La entrañable historia de Hachiko, el perro Akita que se convirtió en un símbolo de lealtad en Tokio, trasciende la ficción de la película "Siempre a tu lado". En la década de 1920, este fiel canino aguardaba día tras día en la estación de Shibuya el regreso de su dueño, el profesor Hidesaburo Ueno, quien falleció repentinamente en 1925.
Desde su nacimiento en 1923 en una granja de la prefectura de Akita, Hachiko llegó a la vida de Ueno gracias a la insistencia de su hija, quien vio en el cachorro la oportunidad de sumar un nuevo miembro a la familia. Aunque al principio Ueno se mostró reticente, pronto se encariñó con el perro, formando un vínculo inquebrantable que conmovió a quienes observaban su rutina diaria.
La tragedia llegó cuando el profesor Ueno sufrió una hemorragia cerebral que puso fin a su vida.
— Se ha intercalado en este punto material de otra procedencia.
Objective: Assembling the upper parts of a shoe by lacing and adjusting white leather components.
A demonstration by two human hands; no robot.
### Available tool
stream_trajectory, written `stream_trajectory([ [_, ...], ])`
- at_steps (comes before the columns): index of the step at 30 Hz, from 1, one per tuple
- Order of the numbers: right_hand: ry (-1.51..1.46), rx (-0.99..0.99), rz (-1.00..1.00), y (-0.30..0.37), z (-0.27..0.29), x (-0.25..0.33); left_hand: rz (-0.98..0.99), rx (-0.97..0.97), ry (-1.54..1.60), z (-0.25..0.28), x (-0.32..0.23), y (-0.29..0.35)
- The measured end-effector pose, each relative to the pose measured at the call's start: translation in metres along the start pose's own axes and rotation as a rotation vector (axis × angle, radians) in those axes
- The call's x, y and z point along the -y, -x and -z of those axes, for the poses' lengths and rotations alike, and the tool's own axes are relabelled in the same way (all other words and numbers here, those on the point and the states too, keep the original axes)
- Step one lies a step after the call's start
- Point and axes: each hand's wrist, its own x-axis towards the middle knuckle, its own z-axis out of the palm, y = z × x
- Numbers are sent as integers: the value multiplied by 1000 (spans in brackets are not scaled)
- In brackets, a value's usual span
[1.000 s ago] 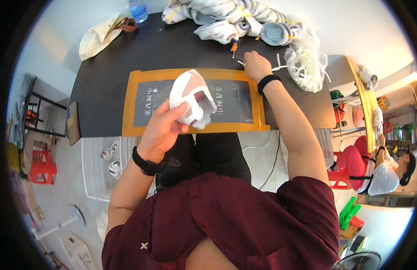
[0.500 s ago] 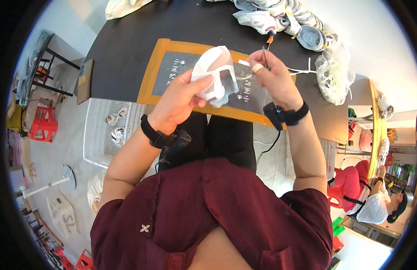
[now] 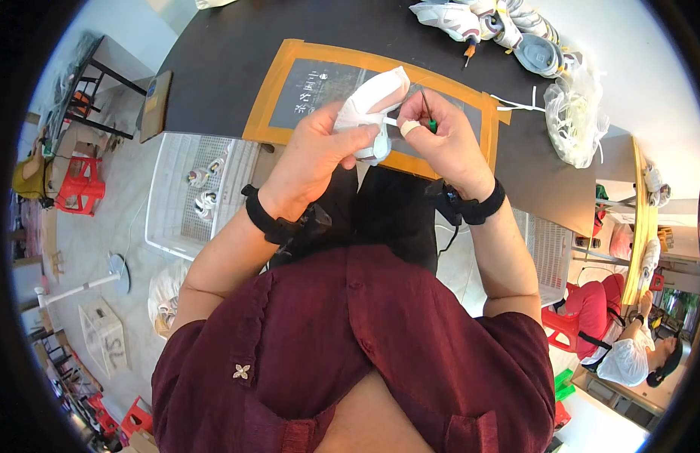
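My left hand (image 3: 313,155) is closed around a white and pale pink shoe upper (image 3: 378,94), held tilted over the near edge of the table. My right hand (image 3: 449,147) is closed against the upper's right side. Its fingers hold a thin tool with a green handle (image 3: 432,125) and a slim dark shaft pointing away from me. A short white lace (image 3: 392,121) spans the gap between the upper and my right fingertips. Beneath both hands lies a dark mat edged with orange tape (image 3: 268,94). The tool's lower end is hidden in my palm.
On the dark table (image 3: 229,60), a heap of white and grey shoes (image 3: 449,21) sits at the far right, near a clear bag of white laces (image 3: 575,124). White crates (image 3: 165,196) stand below on both sides. Another person (image 3: 621,366) sits at the right.
My right hand has moved left and nearer, up to the shoe upper, so the lace between them looks shorter. The upper has turned in my left hand.
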Motion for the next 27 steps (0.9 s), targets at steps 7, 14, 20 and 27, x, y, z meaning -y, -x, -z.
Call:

A pesar de su ausencia, Hachiko continuó asistiendo a la estación cada tarde, ignorando el paso del tiempo y la realidad de su pérdida. Su devoción fue tan profunda que los comerciantes y vecinos comenzaron a alimentarlo y cuidarlo. Así, Hachiko se convirtió en una leyenda de Tokio, y su historia de fidelidad resonó en el corazón de miles, inspirando películas y homenajes en todo el mundo. En 1934, se erigió una estatua en su honor en el mismo lugar donde aguardaba, perpetuando su memoria como un símbolo eterno de amor y lealtad.